I’m happy to correspond by email, though, and perhaps others here will follow your link and check it out.
There is a comment in moderation which I have not published because it discusses the politics of gender transition, something I specifically requested commentors to avoid in this thread.
Feel free to leave your comment instead at the end of the Trans Thread of Doom over at my other blog, because the original semantic debate there has fizzled out, and the concerns you raise are different.
Thanks for your answer. I won a bet because of it
That said, I would love to know the reasoning that led your from your odd “moral” position of adamantly refusing to censor a dominan groups discrimination, and batting down of a minority group’s complaints to your current apologia.
I think everyone would be served by an introspective post that explains just what woke you up… if that has in fact happened.
Truth is, I have a community in SL that has followed our interactions with great interest. They will be disappointed that they will not get to meet and speak with you.
Perhaps a blog post on your change of heart, and the internal processes involved is… appropriate.

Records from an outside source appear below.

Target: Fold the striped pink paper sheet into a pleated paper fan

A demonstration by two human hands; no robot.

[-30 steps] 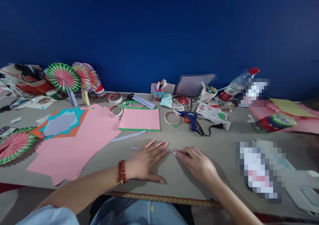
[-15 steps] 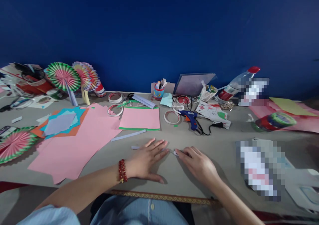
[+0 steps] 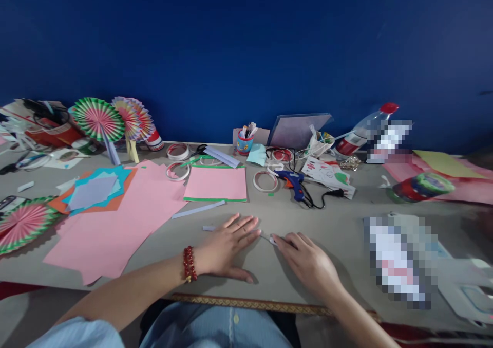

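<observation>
My left hand lies flat on the grey table with its fingers spread, over a narrow pale strip whose end shows at its left. Just right of those fingertips, my right hand has its fingers closed on a small whitish piece, too small to name. A thin line runs from that piece to under the left fingers. Beyond the hands lie a long lilac strip and a pink sheet with green edges.
Pink paper and paper fans are on the left. Tape rolls, a blue glue gun and a pen cup stand or lie behind. At right are a bottle and a jar.
My right hand has shifted slightly right and nearer to me with the small whitish piece, widening the gap to my left hand. The left hand has stayed in place.
</observation>
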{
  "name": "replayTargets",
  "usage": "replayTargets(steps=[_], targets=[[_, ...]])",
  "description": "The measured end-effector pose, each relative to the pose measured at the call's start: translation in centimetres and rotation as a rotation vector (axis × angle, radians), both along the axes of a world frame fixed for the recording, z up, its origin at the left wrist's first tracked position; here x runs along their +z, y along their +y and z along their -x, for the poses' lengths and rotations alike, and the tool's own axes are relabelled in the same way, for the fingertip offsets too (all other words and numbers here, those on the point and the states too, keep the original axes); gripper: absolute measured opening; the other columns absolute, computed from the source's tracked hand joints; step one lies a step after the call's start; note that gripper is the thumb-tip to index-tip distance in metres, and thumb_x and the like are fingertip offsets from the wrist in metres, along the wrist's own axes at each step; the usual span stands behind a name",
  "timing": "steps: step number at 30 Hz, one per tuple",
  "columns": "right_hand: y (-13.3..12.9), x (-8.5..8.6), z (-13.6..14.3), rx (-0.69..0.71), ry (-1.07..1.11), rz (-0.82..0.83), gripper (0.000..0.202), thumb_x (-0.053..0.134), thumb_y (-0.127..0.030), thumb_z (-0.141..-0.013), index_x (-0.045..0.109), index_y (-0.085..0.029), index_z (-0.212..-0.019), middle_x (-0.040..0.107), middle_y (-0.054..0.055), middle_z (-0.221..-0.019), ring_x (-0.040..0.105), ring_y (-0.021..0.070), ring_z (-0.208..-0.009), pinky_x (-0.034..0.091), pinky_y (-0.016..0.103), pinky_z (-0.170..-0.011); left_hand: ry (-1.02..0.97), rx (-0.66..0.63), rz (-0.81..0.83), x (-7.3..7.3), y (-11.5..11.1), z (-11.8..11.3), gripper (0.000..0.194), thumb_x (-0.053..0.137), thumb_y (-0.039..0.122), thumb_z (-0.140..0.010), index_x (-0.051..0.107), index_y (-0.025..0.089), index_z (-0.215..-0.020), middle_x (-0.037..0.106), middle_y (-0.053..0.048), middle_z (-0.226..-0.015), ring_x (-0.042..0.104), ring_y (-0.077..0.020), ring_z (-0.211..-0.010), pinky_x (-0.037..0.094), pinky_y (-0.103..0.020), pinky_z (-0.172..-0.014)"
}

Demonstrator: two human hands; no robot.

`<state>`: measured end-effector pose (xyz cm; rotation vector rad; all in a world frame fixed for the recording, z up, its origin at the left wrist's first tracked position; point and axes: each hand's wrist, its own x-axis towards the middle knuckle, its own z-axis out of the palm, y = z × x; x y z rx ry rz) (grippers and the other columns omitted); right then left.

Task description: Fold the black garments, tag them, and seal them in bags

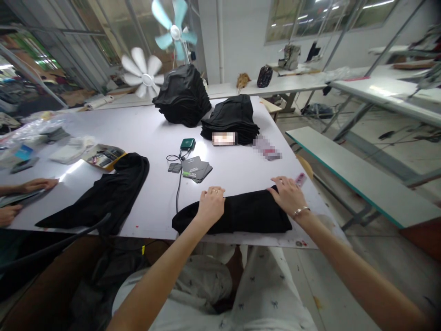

Alyssa, have you read the post on my other blog? I’m fairly sure I adequately explain the reasons for my change of position there.
Yeah. I read it. I tend to be extremely thorough before I post.
Then, I reread it just now. Twice. My head is still spinning. And yes, I am asking myself, “Am I reading this correctly?”
But then again, I am used to more personal and informative discourse like Maia at Touchingly Naive when she recanted her hate of trans women. I do not have the link handy, but Lisa Harney does at her site where she critiques that post.
Sterile, academic, and absolutely devoid of any emotional comment. Like you were discussing a novel technique for preparing a chemical assay.
Only without the enthusiasm one would show for improving the state of the art.
So, as far as introspection and understanding go, total fail.
As a dry, academic, rarefied critique of m andrea and her um, antics, pretty good. type it up, and hand it in by the due date. You’ll get an A.
So, once again, where’s the introspection? There are dry academic debates by cisgender feminists aplenty debating my right to exist as a woman. Where is the self examination? The Eureka! moment! The revelation of your growth (assuming it happened) as a feminist?
As we say here in the US, “Where’s the beef?”
Sorry for being so harsh, but you weren’t even there for that essay.
(Though I must admit that you rallied a little bit in the comments)
.
That was entirely deliberate to counter the emotionality of mAndrea’s allegedly “logical” writing.
Quite probably, as that was not the intent of the article.
As you explained to me at length in email, no-one owes another person a detailed soul-baring before they can be accepted as a fellow human being. I still feel that you misread me then and are continuing to misread me now, but that is your prerogative.
I have no intention of soul-baring now either, but here’s a summary: whatever Eureka there was for me was simply doing some more reading and realising that the TERF position was repellently callous regarding the humanity of trans women. As I said briefly above, I hadn’t fully realised that level of callousness existed because I simply had not read enough of the TERF posts. Your email communication inspired me to do so, so there you go, it was all down to you.